India’s commitment to world’s environment protection is further strengthened through the allocation of Rs. 22000 crores for power and renewable energy. She lays stress on shutting down on thermal plants if they don’t meet emission norms. This is a very responsible thing to do.” Prof. Ankita Chabbra, faculty in Strategy at IIM Raipur, talking about the unio budget said that “this budget seems to be in line with Make in India, E-governance, Digitalization and Decentralization agenda of the Current Government Manifesto.

Trillions of rupees committed towards building infrastructure and improving logistics within India should help the government to address job concerns. Numerous tax cuts, increased customs duty on imported goods, connecting Gram Panchayats with Bharat Net should improve the standard of life for common janta. There is also a futuristic thought to prepare India for the next generation such as provision for 8000 crores to be spent on Quantum technology, 600 crores on Bharat Net and connecting 1 lakh Gram Panchayats, 100 more airports to be developed by 2024, 200 kms of Strategic highways, 103 lakh crores of National infrastructure Pipeline.

Despite of seemingly good policies towards the Indian Industry, Sensex reacted negatively this morning as implementing these ambitious policies will be extremely hard.”
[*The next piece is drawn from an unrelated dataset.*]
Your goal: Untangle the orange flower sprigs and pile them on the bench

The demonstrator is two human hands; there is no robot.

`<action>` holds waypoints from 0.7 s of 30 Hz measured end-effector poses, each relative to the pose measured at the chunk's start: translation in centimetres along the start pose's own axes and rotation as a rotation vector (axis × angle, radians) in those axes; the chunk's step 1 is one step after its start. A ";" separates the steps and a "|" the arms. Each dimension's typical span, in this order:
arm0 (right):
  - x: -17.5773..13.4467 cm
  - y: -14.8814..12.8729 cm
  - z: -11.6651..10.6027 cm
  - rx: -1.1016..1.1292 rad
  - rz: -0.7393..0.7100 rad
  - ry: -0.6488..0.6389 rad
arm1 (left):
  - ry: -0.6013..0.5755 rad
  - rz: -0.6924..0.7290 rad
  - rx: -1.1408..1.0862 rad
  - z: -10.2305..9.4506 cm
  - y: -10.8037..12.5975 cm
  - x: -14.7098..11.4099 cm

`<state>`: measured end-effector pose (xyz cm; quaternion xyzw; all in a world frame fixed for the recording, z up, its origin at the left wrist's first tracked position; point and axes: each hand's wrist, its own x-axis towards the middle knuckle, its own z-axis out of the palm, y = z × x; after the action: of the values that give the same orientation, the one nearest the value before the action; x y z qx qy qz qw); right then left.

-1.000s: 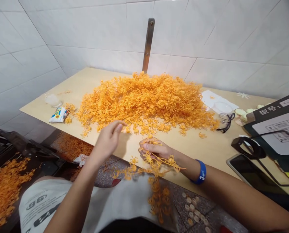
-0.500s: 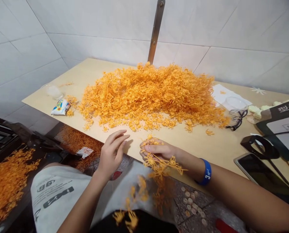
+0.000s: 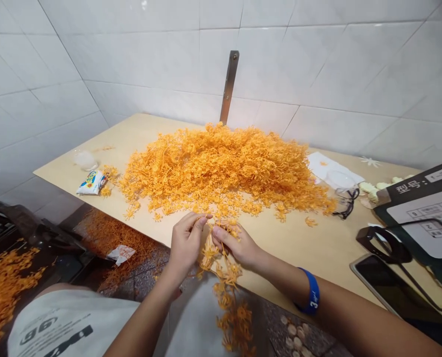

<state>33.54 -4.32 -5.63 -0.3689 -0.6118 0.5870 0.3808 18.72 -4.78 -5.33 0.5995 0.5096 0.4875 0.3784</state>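
My right hand (image 3: 238, 243) is closed around the stem of an orange plastic flower sprig (image 3: 226, 292), whose blossoms dangle below the table edge over my lap. Close beside it, my left hand (image 3: 187, 238) pinches a thin orange piece at the sprig's upper end. Its thumb and forefinger press together; the exact part between them is too small to make out. Just beyond both hands, a large heap of the same orange plastic flowers (image 3: 221, 168) covers the middle of the table (image 3: 132, 129).
At the left lie a small snack packet (image 3: 90, 182) and a clear plastic piece (image 3: 85, 160). On the right are eyeglasses (image 3: 345, 203), a phone (image 3: 384, 282), a black strap-like band (image 3: 384, 244) and a printed box (image 3: 425, 208). More orange pieces (image 3: 9, 292) are heaped low at left.
My left hand has moved right from open beside the sprig to pinching at its upper end. The sprig now hangs straighter, and the view has tilted up slightly.
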 end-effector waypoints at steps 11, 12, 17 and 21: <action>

Prof. M Kannadasan, Associate Professor in Finance and Accounts Department at IIM Raipur, similarly had a positive outlook and said that this is an aspirational budget. Further elaborating on it, he said “The impetus to increasing consumption by reducing personal taxes, the road map for job creation through corporate tax reforms, new education policy, national logistics policy, renewal energy in agriculture, irrigation, and rural development are the positive aspects of the budget.

Besides, the digital revolution and inclusive growth will enable and sustain governance. The abolition of the Dividend Distribution Tax (DDT) will boost foreign investments in India. Disinvestment and privatisation execution will play an essential role in meeting the fiscal deficit and achieving economic growth.”
The students shared similar views on the budget.

Deep Gheewala, a first year student at IIM Raipur, key highlights of the budget were 16 action point plan for the goal of doubling farmers’ income by 2022,steps to boost investment like abolishing DDT and additional tax benefits for startups and MSMEs. Reduced tax rates will act as a step towards boosting consumption but it’ll also discourage investment in ELSS, life insurances and ULIPs. The revised fiscal deficit target of 3.8% for FY2020 will greatly depend upon tax revenue growth and reaching divestment targets,

Abhishek Rathi, another first year student at IIM Raipur, was similarly appreciative of the budget and stated that this was a very balanced budget with focus given to boost consumption expenditure, removing DDT, Removed 70 of 100 income tax exemptions, build physical infrastructure along with high impetus to social infrastructures like health and education. with its due commitment towards achieving its goal of doubling farmers income and rural development and ensuring stability in financial sector and simultaneously maintaining security and safety of environment as its primary objective.

Chirag Gupte, a second year student elucidated that this budget brings with it changes in income tax slabs, removal of many exemptions and deductions rules to ensure greater tax compliance, and updates in tax payments by Startups and MSMEs among other amendments.
Vatsal Garg, another second-year student elucidated that this budget will boost growth, investment, purchasing power and jobs. But I think, there was no “Big Bang” in the budget which will give us higher growth. Although, good things are there in the budget which includes removal of DDT (Dividend Distribution Tax), new tax slabs for income tax and changes in how foreign investors or NRIs can invest in corporate bonds.